The good thing is that only $80 million was spent producing this film, presumably most of that going to it's high profile/high price talent. It might return a profit; maybe more. That high price talent includes Tom Cruise and Russell Crowe. The real draw is the very lovely Sofia Boutella (from "Star Trek Beyond" and "Kingsman: The Secret Service").


In a change, Boutella plays Ahmanet, an ancient Egyptian princess is thirst for power led her to whack her father, mother and baby brother then make a pact with the god of death, Set, for immortality etc, etc, etc. The plan backfires and she is captured, buried alive in a prison tomb and the key tossed away until someone finds it thousands of years later.

That key is in the for of a special dagger with a giant ruby in the hilt. It seems a knight from the Crusades found it and was buried with the ruby. This leaves a two part problem for Ahmanet 1) come back to life and 2) get that ruby back into the dagger so she can stab someone. All of her problems are solved when Nick Morton (Cruise) and his friend Chris (Jake Johnson) stumble across her tomb while treasure hunting in Iran. Um... I know... don't ask.
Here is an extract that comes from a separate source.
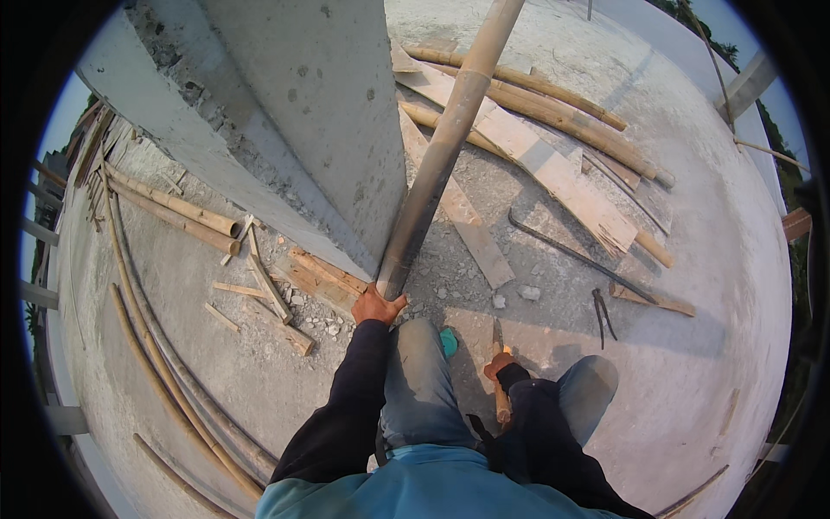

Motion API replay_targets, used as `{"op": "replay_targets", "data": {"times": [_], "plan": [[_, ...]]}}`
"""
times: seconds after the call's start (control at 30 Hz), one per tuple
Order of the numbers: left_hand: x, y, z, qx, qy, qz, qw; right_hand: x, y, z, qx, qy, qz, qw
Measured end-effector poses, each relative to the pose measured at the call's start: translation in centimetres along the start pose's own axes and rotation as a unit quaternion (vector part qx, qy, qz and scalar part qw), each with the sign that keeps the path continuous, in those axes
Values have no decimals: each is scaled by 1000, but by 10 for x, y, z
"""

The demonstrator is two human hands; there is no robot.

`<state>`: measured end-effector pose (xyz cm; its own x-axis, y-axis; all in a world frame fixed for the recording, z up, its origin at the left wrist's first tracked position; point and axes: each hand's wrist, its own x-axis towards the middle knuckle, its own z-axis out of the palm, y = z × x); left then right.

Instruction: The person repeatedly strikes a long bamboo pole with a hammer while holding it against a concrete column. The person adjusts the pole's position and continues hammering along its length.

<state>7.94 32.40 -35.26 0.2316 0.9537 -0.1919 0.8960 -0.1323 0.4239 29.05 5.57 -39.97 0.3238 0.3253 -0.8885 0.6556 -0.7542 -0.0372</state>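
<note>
A thick bamboo pole (437, 164) leans up and to the right from beside the foot of a grey concrete column (346, 112). My left hand (378, 305) is wrapped round the pole's lower end, close to the floor. Between my knees, low over the floor, my right hand (499, 364) grips a blade tool with a long wooden handle (502, 405). Its narrow blade (497, 336) points away from me; the exact kind of tool is hard to make out. A small green thing (449, 341) shows beside my left knee.
Planks (553, 177) and bamboo poles (571, 138) lie piled beyond the pole. A dark bent bar (584, 257) and pincers (603, 317) rest at the right. Concrete rubble (528, 293) and wood scraps (268, 281) surround the column. Long bamboo lengths (173, 372) stretch along the left.
</note>
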Motion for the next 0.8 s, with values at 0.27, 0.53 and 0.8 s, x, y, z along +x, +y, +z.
{"op": "replay_targets", "data": {"times": [0.27,0.53,0.8], "plan": [[1,-3,8,17,50,24,998,-16,-7,-6,56,-12,38,998],[3,-13,19,20,92,59,994,12,0,-10,15,-25,-7,1000],[4,-16,23,22,103,61,993,47,76,-5,213,-49,-170,961]]}}
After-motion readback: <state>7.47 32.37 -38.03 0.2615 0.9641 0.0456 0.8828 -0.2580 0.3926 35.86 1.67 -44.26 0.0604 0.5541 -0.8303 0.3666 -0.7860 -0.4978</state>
Digging up the tomb from its mercury pool unleashes Ahmanet's mental power and she quickly takes hold of Nick while also making sure that Chris becomes her undead slave. As a not so innocent bystander is archaeologist/researcher babe Jenny (Annabelle Wallis) who is working on a secret project with Dr Henry Jekyll (Russell Crowe) who wish to contain the evil power of Ahmanet.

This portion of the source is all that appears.